| name | ubiquitous-language |
| description | Extract a domain glossary from the current dialogue; flag ambiguities, propose canonical terms, persist to `UBIQUITOUS_LANGUAGE.md`. Trigger when the user is hardening domain terminology, building a glossary, or fresh domain concepts surface in conversation without documented language. |
Mine the live conversation for domain-relevant nouns, verbs, and concepts; resolve synonyms and overloaded terms into a canonical, opinionated glossary. Persist the result to UBIQUITOUS_LANGUAGE.md so subsequent sessions inherit the same vocabulary. Re-invocation refines the file in place rather than overwriting.
When a candidate term collides with usage already present in the codebase, dispatch an Explore agent (fd-first discovery, git grep/ast-grep content search) to confirm the dominant naming before recommending a winner. The user supplies domain intent; the codebase supplies factual usage.
Modality vs adjacent skills: This skill extracts glossary from raw conversation when no documented domain language exists yet. Domain-model grilling grills a plan against an already-documented CONTEXT.md/ADRs. Pick ubiquitous-language when you are creating the artifact; pick the grilling workflow when you are stress-testing one. The two compose: build the glossary here, then promote stable terms into CONTEXT.md and let the grilling workflow defend it thereafter.
Process
- Scan the dialogue for domain-relevant nouns, verbs, and concepts. Skip generic programming nouns (array, function, endpoint) unless they carry domain weight.
- Identify three failure modes: same word for different concepts (ambiguity), different words for the same concept (synonyms), vague or overloaded terms.
- Propose canonical terms with explicit aliases-to-avoid. Be opinionated — pick one winner per concept and justify briefly.
- Persist
UBIQUITOUS_LANGUAGE.md to the working directory using the format in references/UBIQUITOUS-LANGUAGE-FORMAT.md.

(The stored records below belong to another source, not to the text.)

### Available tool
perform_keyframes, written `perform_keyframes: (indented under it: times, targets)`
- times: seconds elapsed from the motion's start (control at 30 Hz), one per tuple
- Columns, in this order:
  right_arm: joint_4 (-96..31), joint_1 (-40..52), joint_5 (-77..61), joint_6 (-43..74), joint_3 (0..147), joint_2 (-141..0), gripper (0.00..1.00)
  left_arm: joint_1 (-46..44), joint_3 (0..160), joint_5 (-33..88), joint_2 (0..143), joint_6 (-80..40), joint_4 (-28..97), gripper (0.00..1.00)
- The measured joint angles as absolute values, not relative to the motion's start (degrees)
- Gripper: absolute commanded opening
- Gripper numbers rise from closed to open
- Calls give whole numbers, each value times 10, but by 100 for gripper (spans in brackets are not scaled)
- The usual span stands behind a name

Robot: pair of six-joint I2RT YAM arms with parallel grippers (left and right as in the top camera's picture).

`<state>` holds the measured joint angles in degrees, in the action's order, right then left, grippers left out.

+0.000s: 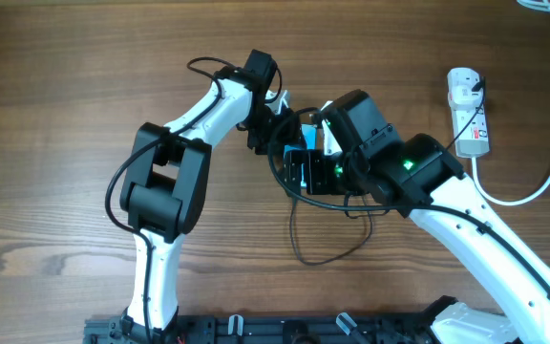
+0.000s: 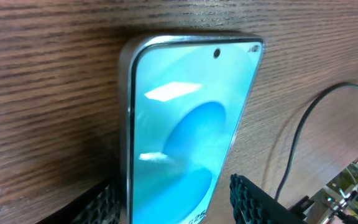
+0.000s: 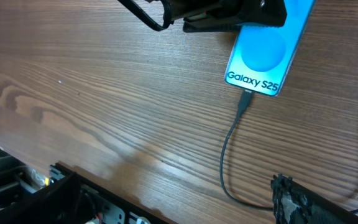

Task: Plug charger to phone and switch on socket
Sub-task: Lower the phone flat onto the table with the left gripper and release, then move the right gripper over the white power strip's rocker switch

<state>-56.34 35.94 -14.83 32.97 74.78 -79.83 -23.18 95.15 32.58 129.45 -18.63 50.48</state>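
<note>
The phone (image 3: 263, 56) lies flat on the wooden table with its teal screen up; in the overhead view (image 1: 301, 170) the arms mostly hide it. The charger cable (image 3: 227, 152) ends in a connector (image 3: 246, 99) seated in the phone's "Galaxy S25" end, and it loops toward the front (image 1: 327, 250). My left gripper (image 2: 176, 208) straddles the phone's (image 2: 185, 137) other end. One finger touches its edge, and a narrow gap shows at the other finger. My right gripper (image 1: 306, 183) is open and empty, back from the connector; only one finger (image 3: 291, 199) shows. The white socket (image 1: 468, 115) lies at the far right.
A black plug (image 1: 473, 88) sits in the socket. The socket's thick white lead (image 1: 542, 186) curves off along the right edge. The robot base rail (image 1: 285, 330) runs along the table's front edge.
</note>
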Motion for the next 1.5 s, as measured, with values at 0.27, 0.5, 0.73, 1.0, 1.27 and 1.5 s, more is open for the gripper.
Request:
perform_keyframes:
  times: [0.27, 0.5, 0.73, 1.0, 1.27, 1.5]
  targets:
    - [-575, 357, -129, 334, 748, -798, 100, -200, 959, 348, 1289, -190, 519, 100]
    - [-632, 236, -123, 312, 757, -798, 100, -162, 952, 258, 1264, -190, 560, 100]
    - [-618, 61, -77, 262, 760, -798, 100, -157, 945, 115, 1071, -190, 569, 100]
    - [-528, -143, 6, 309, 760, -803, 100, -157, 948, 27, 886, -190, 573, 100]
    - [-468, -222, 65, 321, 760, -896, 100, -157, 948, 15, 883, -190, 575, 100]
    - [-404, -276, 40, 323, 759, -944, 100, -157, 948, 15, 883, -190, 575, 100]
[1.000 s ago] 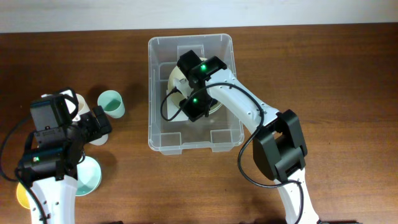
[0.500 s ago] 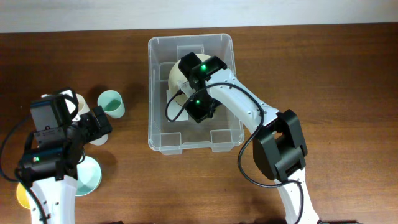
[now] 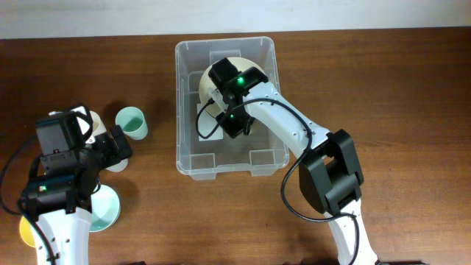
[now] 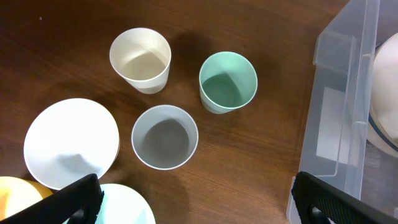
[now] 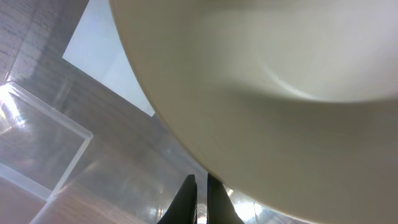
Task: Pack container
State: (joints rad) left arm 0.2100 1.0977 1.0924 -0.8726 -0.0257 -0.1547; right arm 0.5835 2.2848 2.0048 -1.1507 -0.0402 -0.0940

- Emit a short inline summary of additions, renames, and flagged ambiguities so the user can react in-thread.
Rules
- One sentence per definition. Define what the term is, not what it does.
- Group terms into multiple tables when natural clusters exist (subdomain, lifecycle, actor). Force no grouping when a single cohesive table reads cleanly.
- Express relationships with bold term names and explicit cardinality where obvious (
exactly one, one or more, optional).
- Flagged ambiguities require a recommendation, not a question. The skill resolves; the user overrides.
- Treat module and class identifiers as glossary candidates only when they carry domain meaning. Prefer abstract domain terms over implementation aliases.
- Include an example dialogue (3–5 exchanges) demonstrating the terms used precisely. The dialogue clarifies boundaries between adjacent concepts.
Re-invocation
When invoked again in the same conversation:
- Read the existing
UBIQUITOUS_LANGUAGE.md.
- Incorporate new terms surfaced since the last pass.
- Update definitions when shared understanding has shifted; preserve the old wording in commit history rather than the file body.
- Re-flag any new ambiguities; demote resolved ambiguities to a closed note or remove them once the glossary stabilises.
- Refresh the example dialogue so it exercises the latest term set.
Reference materials
references/UBIQUITOUS-LANGUAGE-FORMAT.md — table layout, relationship syntax, dialogue template, flagged-ambiguities format. Language-agnostic.